> _Exercise prompt_:
Compute the number of lines in the following data that include the word "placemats", and output that number alone.

> _Data excerpt_:
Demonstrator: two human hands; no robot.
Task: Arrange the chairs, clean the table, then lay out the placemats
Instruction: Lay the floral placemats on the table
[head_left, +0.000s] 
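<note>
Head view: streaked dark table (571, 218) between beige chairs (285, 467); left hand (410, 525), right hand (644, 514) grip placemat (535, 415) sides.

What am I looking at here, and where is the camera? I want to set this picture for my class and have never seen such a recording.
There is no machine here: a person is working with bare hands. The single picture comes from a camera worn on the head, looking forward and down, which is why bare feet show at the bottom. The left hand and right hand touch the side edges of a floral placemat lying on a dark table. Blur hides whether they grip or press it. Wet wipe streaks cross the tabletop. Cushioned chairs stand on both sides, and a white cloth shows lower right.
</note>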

> _Solution to this problem_:
2